Splitting up website operations can help. For example, decoupling the content management system (CMS) from the front-end technologies and web platform can make it easier for both sides. Handing responsibility for managing content in a CMS to the marketing team can make it easier for them to work with their updates themselves, rather than needing additional handovers to get the changes made. This should make it easier to manage those updates at speed, giving the marketing team more control over their content rather than needing developers to step in all the time. In practice, this means that the team spends less time on back and forth discussions, and puts more emphasis on collaboration and co-creation to meet business goals instead. At the same time, both sides can come together to talk through what their actions mean for the whole group of stakeholders.

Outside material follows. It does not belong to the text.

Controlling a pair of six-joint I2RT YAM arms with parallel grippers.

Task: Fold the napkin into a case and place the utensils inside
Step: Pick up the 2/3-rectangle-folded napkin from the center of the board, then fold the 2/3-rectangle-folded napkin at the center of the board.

From a developer perspective, this means less time on low level implementation work and more time on things that will make a difference to the business, such as supporting new digital services. For marketers, it means they can work in the ways that they are more used to around their content and get more consistency across all their sites and campaigns.
Good WebOps practices make it easier to deliver those digital experiences that drive real world business results. To achieve these results, there are three areas to consider. Firstly, manual procedures make it harder to manage digital experiences, so automating processes and operations can help. Freeing up staff from routine tasks and maintenance allows them to concentrate on innovation.
Secondly, you must also concentrate on employee experience - when your developers use software they enjoy working on, they will create experiences your customers will enjoy too. Last but by no means least, bring your people together and be inclusive. By collaborating across functions, it’s easier to deliver those extraordinary digital experiences you need to have happy customers.
Scott Massey is Managing Director, International Markets at Pantheon, where he has spent the last ten years developing the company’s approach to development, partnerships and supporting team culture development. Prior to Pantheon, he spent years helping companies serve the Japanese IT market.